Un appel à intervenir d’urgence
L’activiste des droits humains s’est dit préoccupé par l’absence quasi totale d’assistance humanitaire depuis le début de la crise.
Il appelle les autorités nationales, les agences onusiennes et les organisations non gouvernementales à intervenir d’urgence pour éviter une catastrophe humanitaire imminente.
«Ces déplacés ont besoin en priorité de logements décents, de vivres, d’eau potable, de soins de santé de qualité et de l’accès à l’éducation pour leurs enfants», a plaidé M. Kwengo.
Il exhorte, par ailleurs, le gouvernement central à organiser une mission humanitaire d’évaluation rapide afin d’apporter une réponse concrète aux besoins de ces milliers de familles, particulièrement à l’approche des fêtes de fin d’année, période souvent critique pour les populations vulnérables.

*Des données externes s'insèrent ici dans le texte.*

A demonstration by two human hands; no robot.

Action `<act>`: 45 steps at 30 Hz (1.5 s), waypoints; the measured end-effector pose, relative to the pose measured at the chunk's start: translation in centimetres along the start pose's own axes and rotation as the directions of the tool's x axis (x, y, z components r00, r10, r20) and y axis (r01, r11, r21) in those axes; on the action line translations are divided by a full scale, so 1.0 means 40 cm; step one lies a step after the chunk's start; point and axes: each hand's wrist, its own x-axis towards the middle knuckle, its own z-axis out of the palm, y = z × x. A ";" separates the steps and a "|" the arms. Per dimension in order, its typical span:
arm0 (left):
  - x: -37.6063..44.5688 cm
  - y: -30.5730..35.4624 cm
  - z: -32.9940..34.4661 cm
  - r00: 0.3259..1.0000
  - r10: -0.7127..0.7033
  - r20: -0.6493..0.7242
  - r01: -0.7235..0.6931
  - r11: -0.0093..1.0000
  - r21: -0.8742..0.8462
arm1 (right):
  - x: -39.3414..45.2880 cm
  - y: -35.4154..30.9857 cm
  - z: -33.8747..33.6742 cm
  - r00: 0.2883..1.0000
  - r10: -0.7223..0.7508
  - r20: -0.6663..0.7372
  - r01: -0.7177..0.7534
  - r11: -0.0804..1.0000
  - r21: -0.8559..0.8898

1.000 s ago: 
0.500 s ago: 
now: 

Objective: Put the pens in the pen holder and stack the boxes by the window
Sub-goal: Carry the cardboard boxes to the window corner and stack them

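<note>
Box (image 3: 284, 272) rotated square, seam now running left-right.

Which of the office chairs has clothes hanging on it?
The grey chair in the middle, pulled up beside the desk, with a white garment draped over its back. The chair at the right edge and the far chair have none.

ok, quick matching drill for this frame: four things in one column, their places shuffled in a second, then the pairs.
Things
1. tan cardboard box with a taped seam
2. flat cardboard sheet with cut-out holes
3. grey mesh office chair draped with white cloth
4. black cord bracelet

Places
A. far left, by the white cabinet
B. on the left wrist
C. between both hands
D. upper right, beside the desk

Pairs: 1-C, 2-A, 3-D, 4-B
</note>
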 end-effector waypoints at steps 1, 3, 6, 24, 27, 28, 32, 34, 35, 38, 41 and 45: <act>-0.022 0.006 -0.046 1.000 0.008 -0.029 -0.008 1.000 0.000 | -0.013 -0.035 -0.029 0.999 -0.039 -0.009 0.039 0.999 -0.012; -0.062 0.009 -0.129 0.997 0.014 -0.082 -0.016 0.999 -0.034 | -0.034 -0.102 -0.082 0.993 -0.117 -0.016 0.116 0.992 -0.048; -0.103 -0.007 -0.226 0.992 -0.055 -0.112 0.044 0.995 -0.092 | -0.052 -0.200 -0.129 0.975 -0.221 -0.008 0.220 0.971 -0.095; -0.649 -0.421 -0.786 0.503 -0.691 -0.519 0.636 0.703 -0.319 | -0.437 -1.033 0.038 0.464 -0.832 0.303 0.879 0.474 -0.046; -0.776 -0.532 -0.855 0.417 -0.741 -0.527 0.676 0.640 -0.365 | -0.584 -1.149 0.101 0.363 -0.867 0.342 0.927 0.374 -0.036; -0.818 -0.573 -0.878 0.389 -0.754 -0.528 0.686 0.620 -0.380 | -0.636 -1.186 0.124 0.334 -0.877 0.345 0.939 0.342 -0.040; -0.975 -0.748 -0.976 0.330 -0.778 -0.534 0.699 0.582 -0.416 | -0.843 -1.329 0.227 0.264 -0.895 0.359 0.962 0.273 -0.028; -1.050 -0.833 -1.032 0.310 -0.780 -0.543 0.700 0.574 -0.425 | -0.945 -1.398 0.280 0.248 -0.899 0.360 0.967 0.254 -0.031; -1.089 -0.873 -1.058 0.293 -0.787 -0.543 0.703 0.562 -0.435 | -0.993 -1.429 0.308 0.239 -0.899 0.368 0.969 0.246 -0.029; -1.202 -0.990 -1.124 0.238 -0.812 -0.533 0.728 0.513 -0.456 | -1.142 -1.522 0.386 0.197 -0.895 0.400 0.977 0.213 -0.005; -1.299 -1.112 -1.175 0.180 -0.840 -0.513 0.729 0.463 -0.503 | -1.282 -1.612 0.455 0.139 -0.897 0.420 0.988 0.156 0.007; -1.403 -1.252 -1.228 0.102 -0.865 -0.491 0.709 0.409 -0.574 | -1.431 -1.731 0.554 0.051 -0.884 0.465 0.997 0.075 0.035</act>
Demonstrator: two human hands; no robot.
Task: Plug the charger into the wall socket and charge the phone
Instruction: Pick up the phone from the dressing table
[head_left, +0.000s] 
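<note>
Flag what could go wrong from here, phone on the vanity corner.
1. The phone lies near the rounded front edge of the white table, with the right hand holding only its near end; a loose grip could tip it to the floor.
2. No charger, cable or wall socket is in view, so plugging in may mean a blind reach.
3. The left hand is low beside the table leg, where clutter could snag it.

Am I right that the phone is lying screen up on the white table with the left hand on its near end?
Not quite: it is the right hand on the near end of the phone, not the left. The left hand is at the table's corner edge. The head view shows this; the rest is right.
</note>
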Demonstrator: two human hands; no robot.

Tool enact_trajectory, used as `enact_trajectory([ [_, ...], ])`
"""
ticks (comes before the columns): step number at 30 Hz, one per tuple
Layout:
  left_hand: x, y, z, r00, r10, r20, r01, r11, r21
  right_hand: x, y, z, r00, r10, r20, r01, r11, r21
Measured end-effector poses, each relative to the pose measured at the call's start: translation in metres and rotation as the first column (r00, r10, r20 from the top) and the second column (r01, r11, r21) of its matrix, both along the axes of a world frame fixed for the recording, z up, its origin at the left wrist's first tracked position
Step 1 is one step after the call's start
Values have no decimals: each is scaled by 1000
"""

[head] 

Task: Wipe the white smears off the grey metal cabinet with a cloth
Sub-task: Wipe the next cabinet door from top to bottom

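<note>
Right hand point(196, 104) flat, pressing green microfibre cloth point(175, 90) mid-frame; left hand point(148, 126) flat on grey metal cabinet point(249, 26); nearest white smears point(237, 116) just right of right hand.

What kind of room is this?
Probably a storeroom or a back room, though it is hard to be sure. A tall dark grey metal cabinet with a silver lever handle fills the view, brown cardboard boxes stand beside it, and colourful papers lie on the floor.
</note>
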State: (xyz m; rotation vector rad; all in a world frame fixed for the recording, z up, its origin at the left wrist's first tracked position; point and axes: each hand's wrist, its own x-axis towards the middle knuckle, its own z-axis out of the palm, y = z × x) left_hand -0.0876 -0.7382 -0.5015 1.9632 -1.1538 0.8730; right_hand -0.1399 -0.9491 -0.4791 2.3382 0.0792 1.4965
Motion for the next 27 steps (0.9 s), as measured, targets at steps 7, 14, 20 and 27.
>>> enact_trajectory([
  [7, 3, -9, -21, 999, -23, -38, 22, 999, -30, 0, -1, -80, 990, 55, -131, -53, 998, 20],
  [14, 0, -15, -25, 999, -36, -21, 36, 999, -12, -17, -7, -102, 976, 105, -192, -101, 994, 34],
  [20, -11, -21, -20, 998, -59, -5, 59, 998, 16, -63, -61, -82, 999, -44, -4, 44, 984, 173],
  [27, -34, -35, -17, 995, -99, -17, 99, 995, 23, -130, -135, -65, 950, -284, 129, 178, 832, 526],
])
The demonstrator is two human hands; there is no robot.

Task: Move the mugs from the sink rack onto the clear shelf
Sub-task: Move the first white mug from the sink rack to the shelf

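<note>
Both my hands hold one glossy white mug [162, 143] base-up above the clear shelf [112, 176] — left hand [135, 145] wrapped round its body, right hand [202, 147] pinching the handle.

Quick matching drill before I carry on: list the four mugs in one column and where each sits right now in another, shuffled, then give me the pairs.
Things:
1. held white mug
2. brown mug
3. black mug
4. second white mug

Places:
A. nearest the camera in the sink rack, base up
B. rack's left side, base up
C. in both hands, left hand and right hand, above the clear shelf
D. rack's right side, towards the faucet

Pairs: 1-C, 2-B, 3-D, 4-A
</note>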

Depuis l’émergence de la milice Mobondo en 2023 dans le Grand Bandundu, la région est confrontée à une insécurité persistante marquée par des affrontements récurrents, des exactions contre les civils et des destructions d’infrastructures.
Malgré les appels répétés de la société civile et des acteurs humanitaires, la réponse reste encore limitée face à l’ampleur des besoins.
Selon Ocha, la crise du Kwango illustre la fragilité persistante de certaines zones rurales de la RDC, où les populations continuent de payer le lourd tribut des conflits armés internes.